元釜山(プサン)地方国税局長の鄭祥坤(チョン・サンゴン)被告(53=拘束起訴)が最近、検察の調査で、建設業者の金サンジン被告(42=拘束起訴)から受け取った賄賂1億ウォンのうち6000万ウォンを全君杓(チョン・グンピョ)国税庁長に渡したと供述したことが23日、わかった。

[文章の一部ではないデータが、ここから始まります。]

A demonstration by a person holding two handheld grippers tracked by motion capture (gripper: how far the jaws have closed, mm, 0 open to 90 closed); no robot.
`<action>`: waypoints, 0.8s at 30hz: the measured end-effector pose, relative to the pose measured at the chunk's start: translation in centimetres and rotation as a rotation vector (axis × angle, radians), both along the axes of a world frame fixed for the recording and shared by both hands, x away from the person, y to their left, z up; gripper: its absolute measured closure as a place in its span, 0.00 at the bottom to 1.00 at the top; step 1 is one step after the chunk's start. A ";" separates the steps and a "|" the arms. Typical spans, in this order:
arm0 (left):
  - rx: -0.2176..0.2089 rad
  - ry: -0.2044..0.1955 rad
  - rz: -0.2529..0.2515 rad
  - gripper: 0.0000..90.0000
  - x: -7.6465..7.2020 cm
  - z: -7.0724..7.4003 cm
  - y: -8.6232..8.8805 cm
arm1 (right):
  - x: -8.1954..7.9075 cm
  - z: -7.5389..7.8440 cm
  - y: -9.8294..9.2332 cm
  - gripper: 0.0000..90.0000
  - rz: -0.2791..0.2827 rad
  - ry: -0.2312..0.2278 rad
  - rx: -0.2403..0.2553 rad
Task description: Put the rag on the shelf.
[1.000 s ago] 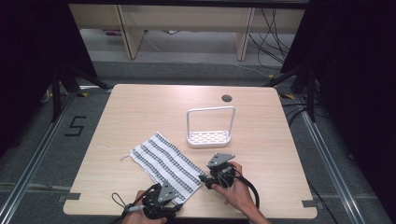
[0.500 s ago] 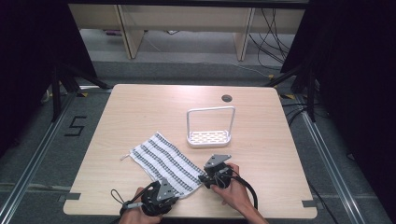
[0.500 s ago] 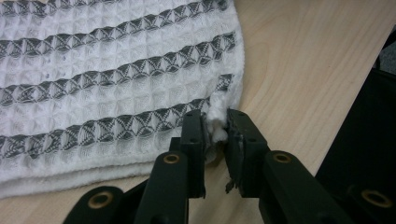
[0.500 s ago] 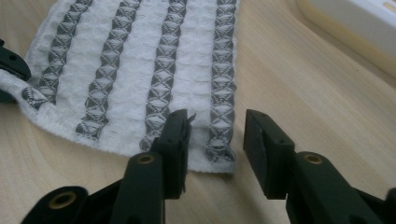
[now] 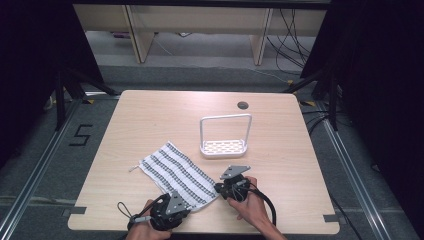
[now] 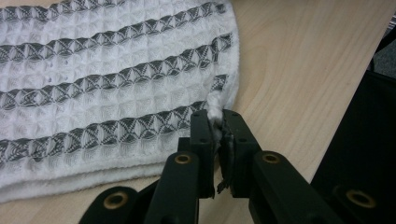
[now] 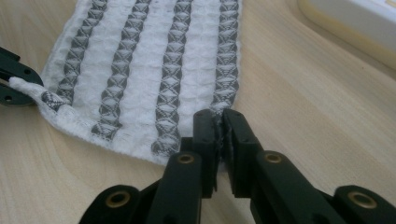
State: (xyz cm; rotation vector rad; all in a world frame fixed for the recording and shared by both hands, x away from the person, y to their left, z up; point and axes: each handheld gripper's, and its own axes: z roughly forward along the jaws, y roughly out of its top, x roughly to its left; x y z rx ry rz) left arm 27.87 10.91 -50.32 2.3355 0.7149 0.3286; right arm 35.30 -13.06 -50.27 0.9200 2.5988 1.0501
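at table's near edge, left gripper [image 6: 218, 122] & right gripper [image 7: 219, 121] each pinch towel [image 5: 172, 171] corners.

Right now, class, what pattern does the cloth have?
The cloth is white waffle weave with grey stripes, clearest in the left gripper view.

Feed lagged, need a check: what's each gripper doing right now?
Left gripper: closed on a corner of the towel.
Right gripper: closed on the towel's other near corner.

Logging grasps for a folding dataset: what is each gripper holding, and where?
Both hold the striped towel: left gripper pinches one near corner, right gripper the other.
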 end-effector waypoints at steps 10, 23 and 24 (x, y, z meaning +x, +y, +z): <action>-0.017 -0.022 0.000 0.94 0.1 1.4 0.6 | -0.3 1.7 -0.1 0.99 -0.002 -0.023 0.053; -0.138 -0.064 0.030 0.95 0.6 6.0 2.3 | -0.1 5.8 0.9 0.99 0.034 -0.087 0.154; -0.155 -0.069 0.035 0.95 1.0 6.7 2.6 | 0.2 6.5 1.2 0.99 0.047 -0.093 0.173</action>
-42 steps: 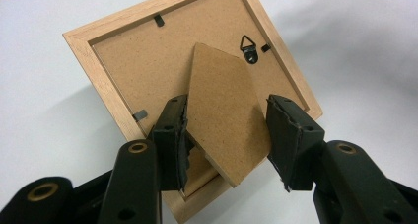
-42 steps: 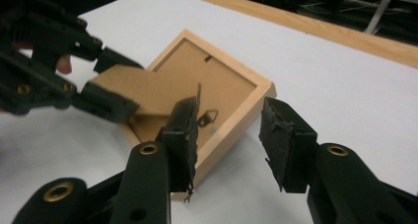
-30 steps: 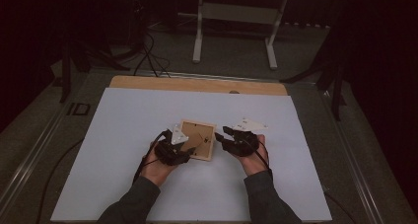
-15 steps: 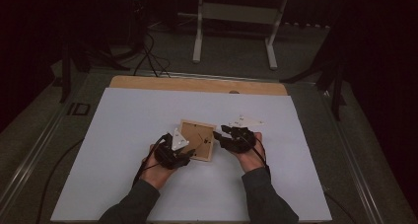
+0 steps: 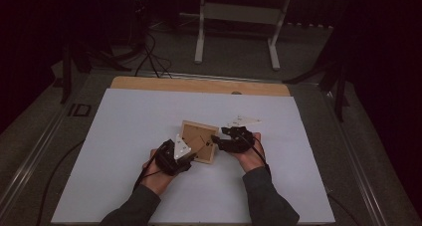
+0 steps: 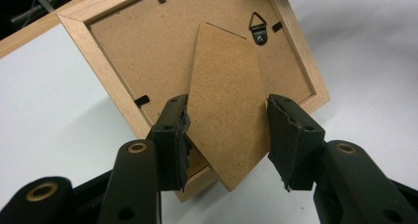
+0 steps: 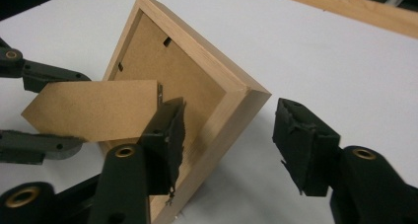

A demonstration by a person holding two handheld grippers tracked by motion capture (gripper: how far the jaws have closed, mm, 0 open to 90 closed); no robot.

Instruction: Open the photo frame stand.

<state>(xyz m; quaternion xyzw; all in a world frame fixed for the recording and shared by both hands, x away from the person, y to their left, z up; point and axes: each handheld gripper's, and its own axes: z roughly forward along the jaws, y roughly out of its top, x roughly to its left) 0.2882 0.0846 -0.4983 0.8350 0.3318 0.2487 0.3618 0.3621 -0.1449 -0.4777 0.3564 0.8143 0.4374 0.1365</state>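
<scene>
While picture frame [image 5: 199, 142] lies back-up at centre of high view on white sheet [image 5: 124, 136], easel stand flap [image 6: 226, 105] swung out from backing. Left gripper [image 6: 227, 130] clamps flap edges, jaws half-wide. Right gripper [image 7: 227, 135] jaws just opening, wide; frame corner between them, right pad clear. Judgement: stand deployed; frame not yet upright, setting up remains.

Small wooden picture frame [image 5: 198, 142] lying back-up near the middle of the white table [image 5: 124, 136], a bit toward the near edge. Left gripper [image 5: 188, 156] right at its near-left corner, right gripper [image 5: 217, 141] at its right edge, jaws just been opening. Wood strip [image 5: 199, 86] along the far edge. Cables [image 5: 152, 52] on the floor beyond.
</scene>
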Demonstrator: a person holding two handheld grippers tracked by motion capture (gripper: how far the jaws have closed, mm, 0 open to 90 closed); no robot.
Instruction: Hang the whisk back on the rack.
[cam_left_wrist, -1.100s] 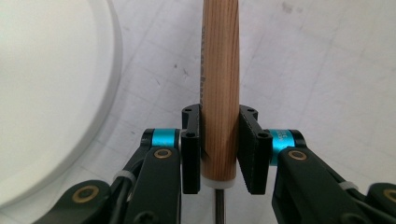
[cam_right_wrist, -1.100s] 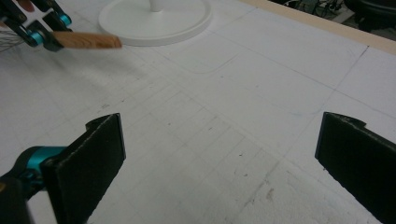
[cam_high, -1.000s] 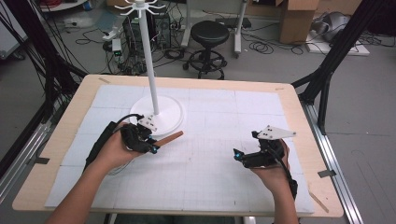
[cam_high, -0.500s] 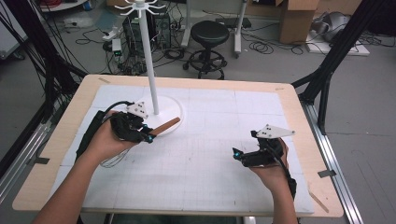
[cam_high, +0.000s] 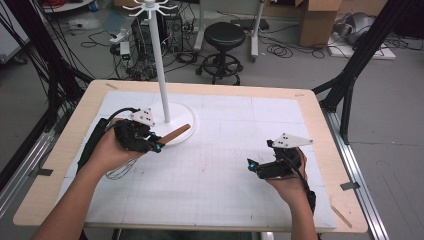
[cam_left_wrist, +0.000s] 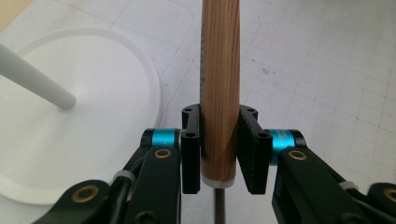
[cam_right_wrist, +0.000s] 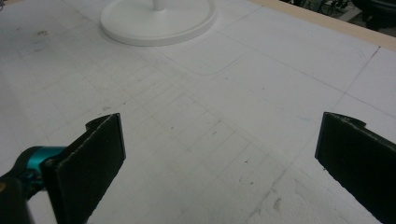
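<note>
Nearest the lens in the left gripper view, lower centre of the frame: left gripper (cam_left_wrist: 219, 149), jaws pressed flat against either side of a wooden handle (cam_left_wrist: 219, 84), no gap showing at the pads. Handle rising straight up the middle of that frame to the top edge; below the pads a pale collar and a thin metal shank (cam_left_wrist: 218, 210), possibly the stem of a whisk, though too little visible to be sure. At left of that frame, round white base (cam_left_wrist: 70, 140) of the stand with its pole slanting in from the left edge. In the right gripper view, two black pads at lower left and lower right of the frame, right gripper (cam_right_wrist: 219, 163) spread wide with nothing but gridded white mat (cam_right_wrist: 219, 116) between them; same white base at the top centre, well apart. From the high view, forearms entering at the bottom edge; left gripper (cam_high: 150, 142) at centre left, wooden handle (cam_high: 172, 134) poking out toward the right and upward in the frame, its tip over the rim of the base (cam_high: 185, 120). Loops of thin wire (cam_high: 122, 167) under the left hand, lower left of the gripper. Right gripper (cam_high: 257, 167) at lower right, held over the bare mat, apart from everything. Farther up, white pole (cam_high: 159, 65) standing upright to the hooks at the top edge. Beyond the wooden table (cam_high: 320, 125), black stool (cam_high: 225, 37), cables and cardboard boxes on the grey floor.
</note>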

鄭被告の賄賂の使途を捜査中の釜山地検特別捜査チームは、鄭被告の供述を裏づける証拠確保に乗り出したという。
検察関係者は、「鄭被告がカネを渡したと言ったが、時期や場所などに関する供述が一貫せず、苦心している」としながらも、「厳正に真偽を確認し、捜査するほかないのではないか」と述べた。
鄭東敏(チョン・ドンミン)釜山地検第2次長も、「賄賂の使途の捜査を進めている。関連の供述について、公式に確認が難しい」との見解を示したが、全国税庁長の金品授受疑惑を否定しなかった。
検察は、金サンジン被告が、元大統領儀典秘書官の鄭允在(チョン・ユンジェ)容疑者に対して行った税務調査もみ消しロビーに、全国税庁長がかかわった可能性に注目している。
これに先立ち、先月12日、捜査チームの検事は、鄭被告に関連する証拠資料の提出を受けるために、ソウル鍾路区清進洞(チョンロク・チョンジンドン)の国税庁を訪れた時、全国税庁長から「1億ウォンの使途を調査するな」という趣旨の言葉を聞いたという口頭の報告を釜山地検長にしている。
これに対して、全国税庁長は同日、国税庁政策広報担当官名義の報道説明資料を通じて、「人事上、何の恩恵も受けた事実のない人(鄭被告)から巨額の金を受け取る理由もなく、そのような事実もまったくない」と述べ、関連疑惑を強く否定した。
また、「(鄭被告に賄賂を渡した)建設業者の金サンジン被告とは面識もなく、個別の税務調査についても報告を受けたこともない」と付け加えた。